To create effective unit test, they should be fast. But also you might need to mock object out to be able to write unit tests. The most common library to use for mocking is mockito.

Example: Mock expected results


import static org.hamcrest.CoreMatchers.*;
import static org.junit.Assert.*;
import static org.mockito.Matchers.*;
import static org.mockito.Mockito.*;
...
    @Test
    public void testIterator() throws Exception {
        Iterator mock = mock(Iterator.class);
        when(mock.next()).thenReturn("Hello").thenReturn("World");
        assertThat("Hello World", is(equalTo(mock.next() + " " + mock.next())));
    }

Example: Mock expected result with input


import static org.hamcrest.CoreMatchers.*;
import static org.junit.Assert.*;
import static org.mockito.Matchers.*;
import static org.mockito.Mockito.*;
...
    @Test
    public void testArrayList() throws Exception {
        ArrayList mock = mock(ArrayList.class);
        when(mock.get(1)).thenReturn("Foo");
        assertThat("Foo", is(equalTo(mock.get(1))));
    }

Example: Mock expected results with any input


import static org.hamcrest.CoreMatchers.*;
import static org.junit.Assert.*;
import static org.mockito.Matchers.*;
import static org.mockito.Mockito.*;
...
    @Test
    public void testArrayListAny() throws Exception {
        ArrayList mock = mock(ArrayList.class);
        when(mock.get(anyInt())).thenReturn("Foo");
        assertThat("Foo", is(equalTo(mock.get(1))));
    }

Example: Mock and expect exception


import static org.hamcrest.CoreMatchers.*;
import static org.junit.Assert.*;
import static org.mockito.Matchers.*;
import static org.mockito.Mockito.*;
...
    @Test(expected = IOException.class)
    public void testOutputStream() throws Exception {
        OutputStream mock = mock(OutputStream.class);
        doThrow(new IOException()).when(mock).close();
        mock.close();
    }

Example: Mock and verify that metods were invoked


import static org.hamcrest.CoreMatchers.*;
import static org.junit.Assert.*;
import static org.mockito.Matchers.*;
import static org.mockito.Mockito.*;
...
    @Test
    public void testOutputStreamVerify() throws Exception {
        OutputStream mock = mock(OutputStream.class);
        BufferedOutputStream fos = new BufferedOutputStream(mock);
        fos.close();
        verify(mock).close();
    }

Using Hamcrest with JUnit 4

Introduction

The latest JUnit 4 comes with a transitive dependency of hamcrest. What hamcrest brings to the table is to increase the readability of the test code.
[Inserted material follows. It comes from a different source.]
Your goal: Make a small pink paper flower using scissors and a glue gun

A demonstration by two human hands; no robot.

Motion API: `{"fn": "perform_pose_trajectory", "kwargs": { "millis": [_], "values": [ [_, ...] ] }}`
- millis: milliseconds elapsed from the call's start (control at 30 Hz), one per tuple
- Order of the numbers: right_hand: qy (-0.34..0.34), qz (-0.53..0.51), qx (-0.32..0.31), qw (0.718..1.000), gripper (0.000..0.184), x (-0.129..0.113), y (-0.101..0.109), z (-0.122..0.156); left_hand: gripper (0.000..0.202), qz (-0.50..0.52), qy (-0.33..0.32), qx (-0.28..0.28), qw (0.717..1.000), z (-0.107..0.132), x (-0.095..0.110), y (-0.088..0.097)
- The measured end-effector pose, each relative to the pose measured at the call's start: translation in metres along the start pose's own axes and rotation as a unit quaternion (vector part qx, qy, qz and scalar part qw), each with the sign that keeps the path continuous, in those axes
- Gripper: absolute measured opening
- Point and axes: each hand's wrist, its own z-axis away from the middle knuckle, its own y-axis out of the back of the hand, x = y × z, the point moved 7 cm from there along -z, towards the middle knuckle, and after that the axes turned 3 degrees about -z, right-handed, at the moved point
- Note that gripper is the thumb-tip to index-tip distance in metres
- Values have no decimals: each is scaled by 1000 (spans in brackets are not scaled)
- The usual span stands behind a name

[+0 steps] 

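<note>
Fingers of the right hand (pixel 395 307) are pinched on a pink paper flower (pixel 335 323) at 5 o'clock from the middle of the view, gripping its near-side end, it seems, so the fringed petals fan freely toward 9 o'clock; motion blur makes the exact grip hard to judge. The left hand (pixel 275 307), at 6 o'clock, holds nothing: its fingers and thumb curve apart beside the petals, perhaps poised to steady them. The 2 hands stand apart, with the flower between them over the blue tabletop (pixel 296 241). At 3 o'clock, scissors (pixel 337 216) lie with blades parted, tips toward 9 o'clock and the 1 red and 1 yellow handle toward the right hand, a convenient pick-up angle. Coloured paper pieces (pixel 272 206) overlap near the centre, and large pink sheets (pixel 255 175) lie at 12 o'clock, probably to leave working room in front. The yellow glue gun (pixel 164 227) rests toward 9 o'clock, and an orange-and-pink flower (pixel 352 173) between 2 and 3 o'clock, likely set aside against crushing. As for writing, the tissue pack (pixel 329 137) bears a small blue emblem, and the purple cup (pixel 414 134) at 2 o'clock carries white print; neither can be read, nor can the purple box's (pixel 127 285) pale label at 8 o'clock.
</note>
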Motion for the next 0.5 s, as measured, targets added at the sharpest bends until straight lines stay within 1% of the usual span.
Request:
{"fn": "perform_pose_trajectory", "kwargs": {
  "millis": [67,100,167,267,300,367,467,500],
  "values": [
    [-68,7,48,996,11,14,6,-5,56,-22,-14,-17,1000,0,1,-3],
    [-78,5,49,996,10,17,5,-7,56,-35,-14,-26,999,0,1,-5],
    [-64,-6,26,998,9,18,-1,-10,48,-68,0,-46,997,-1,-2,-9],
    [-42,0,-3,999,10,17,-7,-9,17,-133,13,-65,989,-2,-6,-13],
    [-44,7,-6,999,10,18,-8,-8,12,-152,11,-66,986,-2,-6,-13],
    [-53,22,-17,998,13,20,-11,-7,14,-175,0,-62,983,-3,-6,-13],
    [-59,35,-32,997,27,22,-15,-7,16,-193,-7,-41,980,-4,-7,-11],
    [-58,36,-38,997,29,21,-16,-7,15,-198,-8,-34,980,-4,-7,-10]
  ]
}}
This is important because codes are often more read than written.

Example


@Test
public void testEqualTo() throws Exception {
    assertThat(Foo.hello(), is(equalTo("Hello World")));
}

Core

The starting point is org.junit.Assert.assertThat(T actual, Matcher matcher) and the matcher methods in org.hamcrest.CoreMatchers.*:

  • allOf()
  • any()
  • anyOf()
  • anything()
  • describedAs()
  • equalTo()
  • instanceOf()
  • is()
  • not()
  • notNullValue()
  • nullValue()
  • sameInstance()

allOf()

allOf() is a simple assertion that just says all of the matcher arguments must be true.


@Test
public void testAllOf() throws Exception {
    assertThat(Foo.hello(), is(allOf(notNullValue(), instanceOf(String.class), equalTo("Hello World"))));
}

any()

This matcher just checks that the actual result is a class of a certain type.


@Test
public void testAny() throws Exception {
    assertThat(Foo.hello(), is(any(String.class)));
}

anyOf()

If any of the matchers are true this assertion will pass.


@Test
public void testAnyOf() throws Exception {
    assertThat(Foo.hello(), is(anyOf(nullValue(), instanceOf(String.class), equalTo("Goodbye"))));
}

anything()

This matcher will always evaluates to true.

describedAs()

This allows you to override the default description for a matcher.

equalTo()

See above.

instanceOf()

Checks that you have an instance of a particular type.

is()

See above.

not()

Just reverses the outcome of a matcher.


@Test
public void testNot() throws Exception {
    assertThat(Foo.hello(), is(not("Bar")));
}

notNullValue()

Simply does a null check

nullValue()

Assert a null value.

sameInstance()

Assert two Objects are ==, i.e. NOT equals()


@Test
public void testSameInstance() throws Exception {
    assertThat(2 + 2, is(sameInstance(4)));
    assertThat(new Integer(2 + 2), is(not(sameInstance(new Integer(4)))));
}

JUnit testing CDI and EJB with Mockito, OpenEJB and Arquillian

Introduction

Unit testing EE have previously been hard, but since EE 6 and onward the EE specification has been improved on the test front.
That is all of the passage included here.